Hip joint Osteoarthritis is a syndrome in which low-grade inflammation results in pain in the hip joints, caused by abnormal wearing of the Cartilage that act as a cushion inside if the hip joint. This abnormal wearing of the cartilage also results in a decrease of the joints lubricating fluid called Synovial fluid. Hip joint Osteoarthritis is estimated to affect 80% of all people over 65 years of age, in more or less serious forms.
The present treatment for hip osteoarthritis comprises NSAID drugs, local injections of Hyaluronic acid or Glucocorticoid to help lubricating the hip joint, and replacing parts of the hip joint with a prosthesis through hip joint surgery.

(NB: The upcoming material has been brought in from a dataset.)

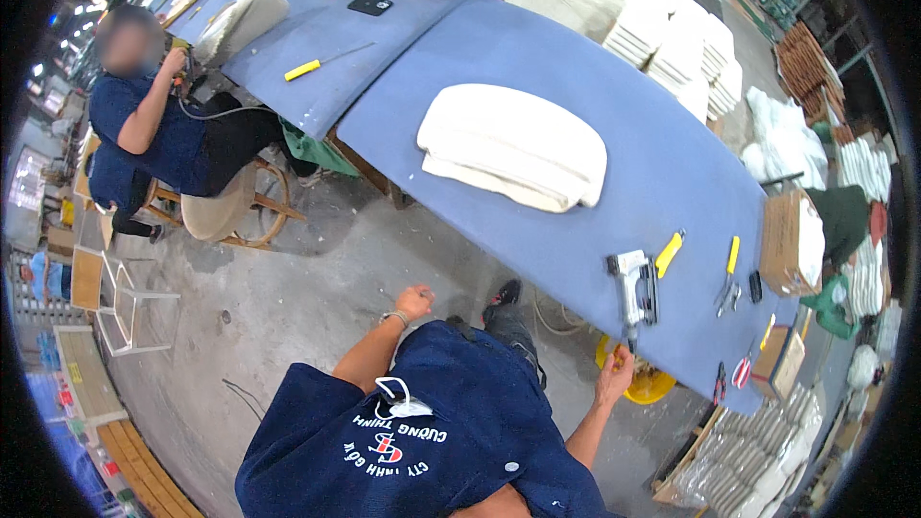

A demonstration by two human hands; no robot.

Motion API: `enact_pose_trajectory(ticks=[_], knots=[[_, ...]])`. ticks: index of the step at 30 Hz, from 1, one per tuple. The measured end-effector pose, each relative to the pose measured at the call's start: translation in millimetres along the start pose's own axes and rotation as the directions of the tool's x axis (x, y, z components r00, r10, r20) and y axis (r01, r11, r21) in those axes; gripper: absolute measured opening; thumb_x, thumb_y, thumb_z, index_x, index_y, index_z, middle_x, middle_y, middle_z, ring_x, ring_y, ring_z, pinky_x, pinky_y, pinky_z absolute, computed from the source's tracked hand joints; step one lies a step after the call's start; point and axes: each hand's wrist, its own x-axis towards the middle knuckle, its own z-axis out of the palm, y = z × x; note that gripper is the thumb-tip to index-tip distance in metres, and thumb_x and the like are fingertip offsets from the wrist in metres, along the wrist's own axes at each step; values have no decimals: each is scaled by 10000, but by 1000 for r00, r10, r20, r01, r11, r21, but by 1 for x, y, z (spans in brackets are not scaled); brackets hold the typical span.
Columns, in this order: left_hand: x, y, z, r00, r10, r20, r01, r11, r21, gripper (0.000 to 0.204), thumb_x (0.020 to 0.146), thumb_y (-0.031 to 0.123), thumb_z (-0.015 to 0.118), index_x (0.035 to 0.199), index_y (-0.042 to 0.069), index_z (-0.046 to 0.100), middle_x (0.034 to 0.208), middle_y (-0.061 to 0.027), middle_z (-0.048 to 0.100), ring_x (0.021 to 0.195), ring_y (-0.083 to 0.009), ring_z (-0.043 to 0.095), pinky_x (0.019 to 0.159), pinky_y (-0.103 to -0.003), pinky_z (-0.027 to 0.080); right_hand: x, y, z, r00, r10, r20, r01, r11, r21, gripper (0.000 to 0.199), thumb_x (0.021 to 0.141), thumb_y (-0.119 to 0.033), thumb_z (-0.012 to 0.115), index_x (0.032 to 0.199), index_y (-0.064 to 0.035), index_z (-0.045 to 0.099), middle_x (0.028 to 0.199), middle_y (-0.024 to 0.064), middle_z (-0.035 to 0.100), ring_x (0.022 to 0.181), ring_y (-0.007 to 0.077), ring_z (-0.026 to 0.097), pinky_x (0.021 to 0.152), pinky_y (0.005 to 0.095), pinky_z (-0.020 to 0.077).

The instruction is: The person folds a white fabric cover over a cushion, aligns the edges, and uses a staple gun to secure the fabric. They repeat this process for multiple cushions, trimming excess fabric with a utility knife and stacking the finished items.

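The right hand (614, 376) is curled on the edge of the blue surface (537, 67), just below the staple gun (635, 288), so picking it up looks next, needing 1 short reach up, while the left hand (414, 303) hangs loosely closed, holding nothing.

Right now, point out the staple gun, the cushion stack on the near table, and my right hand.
staple gun (634, 280): head view, on its grey body.
cushion stack (513, 146): head view, top cushion's middle.
right hand (614, 379): head view, back of the hand at the table edge.
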Motion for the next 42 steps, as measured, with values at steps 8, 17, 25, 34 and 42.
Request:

The replacing of parts of the hip joint is one of the most common surgeries to date performed at hundreds of thousand of patients in the world every year. The most common method comprises placing a metal prosthesis in Femur and a plastic bowl in Acetabulum. This operation is usually done through a lateral incision in the hip and upper thigh and through, Fascia Lata and the lateral muscles of the thigh. To get access to the hip joint, the supporting hip joint capsule attached to Femur and Ilium of Pelvis needs to be penetrated, making it difficult to get a fully functional joint after the surgery. Femur is then cut at the neck with a bone saw and the prosthesis is placed in femur either with bone cement or without. Acetabulum is slightly enlarged using an Acetabular reamer, and the plastic bowl is positioned using screws or bone cement.
The surgery typically requires one week of hospitalization due to the increased risk of infection. The recovery process is on average about 6 weeks, but even after this period the patient should not perform any physical activates that places large strain on the joint.